Probability and Statistical Operation Using Python

 STATISTICS AND POBABILITY 

STATISTICS:
The process of gathering information, tabulating it, and interpreting it numerically is known as statistics in general. This branch of applied mathematics deals with the gathering, analysing, interpreting, and presenting of data. We can see how data can be utilised to tackle complicated problems with statistics.

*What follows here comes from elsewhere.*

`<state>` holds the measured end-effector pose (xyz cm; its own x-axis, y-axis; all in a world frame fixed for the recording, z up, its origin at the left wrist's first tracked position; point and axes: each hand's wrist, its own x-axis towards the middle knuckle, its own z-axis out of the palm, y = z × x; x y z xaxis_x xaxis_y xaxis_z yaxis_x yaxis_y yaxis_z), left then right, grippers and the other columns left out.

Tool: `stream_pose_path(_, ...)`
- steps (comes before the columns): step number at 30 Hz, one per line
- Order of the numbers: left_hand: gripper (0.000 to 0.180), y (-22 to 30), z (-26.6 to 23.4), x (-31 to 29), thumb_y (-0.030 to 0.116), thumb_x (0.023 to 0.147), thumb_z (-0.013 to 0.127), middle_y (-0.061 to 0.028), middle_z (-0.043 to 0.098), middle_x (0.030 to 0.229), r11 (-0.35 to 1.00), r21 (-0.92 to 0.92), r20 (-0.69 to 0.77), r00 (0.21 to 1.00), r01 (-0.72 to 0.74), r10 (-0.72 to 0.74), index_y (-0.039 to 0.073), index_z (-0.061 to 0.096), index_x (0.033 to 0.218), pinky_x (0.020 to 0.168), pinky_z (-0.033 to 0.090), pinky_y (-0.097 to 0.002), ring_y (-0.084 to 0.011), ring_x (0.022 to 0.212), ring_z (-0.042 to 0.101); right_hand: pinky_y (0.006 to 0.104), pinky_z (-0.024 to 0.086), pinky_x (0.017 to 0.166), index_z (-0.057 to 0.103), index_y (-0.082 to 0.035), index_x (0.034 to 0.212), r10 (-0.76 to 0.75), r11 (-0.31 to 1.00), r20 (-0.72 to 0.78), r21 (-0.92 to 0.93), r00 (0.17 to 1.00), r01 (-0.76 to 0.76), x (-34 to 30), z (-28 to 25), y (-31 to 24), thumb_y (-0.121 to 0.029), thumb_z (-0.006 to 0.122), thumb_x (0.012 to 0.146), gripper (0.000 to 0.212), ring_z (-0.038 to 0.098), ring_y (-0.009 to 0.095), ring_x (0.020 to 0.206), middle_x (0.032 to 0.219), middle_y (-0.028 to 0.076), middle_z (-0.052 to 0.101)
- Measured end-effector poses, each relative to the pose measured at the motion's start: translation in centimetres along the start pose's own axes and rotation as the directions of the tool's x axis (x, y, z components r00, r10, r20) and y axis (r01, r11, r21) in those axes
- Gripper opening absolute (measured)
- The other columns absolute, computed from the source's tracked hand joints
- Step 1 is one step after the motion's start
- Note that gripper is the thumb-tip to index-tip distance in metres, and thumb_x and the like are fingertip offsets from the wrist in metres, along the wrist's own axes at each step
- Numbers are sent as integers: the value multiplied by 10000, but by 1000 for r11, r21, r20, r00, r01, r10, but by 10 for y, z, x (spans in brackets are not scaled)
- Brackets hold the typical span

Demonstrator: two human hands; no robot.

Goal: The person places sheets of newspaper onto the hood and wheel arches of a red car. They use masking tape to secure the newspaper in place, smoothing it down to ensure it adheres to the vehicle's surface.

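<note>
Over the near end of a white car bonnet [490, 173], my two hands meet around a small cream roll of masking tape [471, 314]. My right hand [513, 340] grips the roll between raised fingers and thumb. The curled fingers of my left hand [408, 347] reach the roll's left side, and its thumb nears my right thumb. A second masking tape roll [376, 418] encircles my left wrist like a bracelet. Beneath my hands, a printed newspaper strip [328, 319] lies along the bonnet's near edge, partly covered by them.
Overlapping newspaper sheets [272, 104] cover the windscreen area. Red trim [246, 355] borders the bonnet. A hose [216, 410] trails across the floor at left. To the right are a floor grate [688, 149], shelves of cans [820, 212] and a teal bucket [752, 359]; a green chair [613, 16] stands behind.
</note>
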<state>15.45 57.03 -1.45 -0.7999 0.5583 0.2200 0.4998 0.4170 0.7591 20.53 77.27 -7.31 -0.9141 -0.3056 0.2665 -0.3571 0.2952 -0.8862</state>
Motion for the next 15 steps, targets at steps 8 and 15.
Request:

This tutorial will teach us how to use Python to solve statistical issues and explain the underlying theory. To begin with, let us grasp a few ideas that will be helpful in this post.

Statistics


Descriptive statistics, in general, refer to the description of the data using certain representative techniques, such as tables, charts, Excel files, etc. The way the data is presented allows it to convey some important information that may be utilised to identify potential trends in the future. Univariate analysis is the process of describing and summarising a single variable. Bivariate analysis is the process of describing a statistical relationship between two variables. Multivariate analysis is the process of describing the statistical relationship between several variables.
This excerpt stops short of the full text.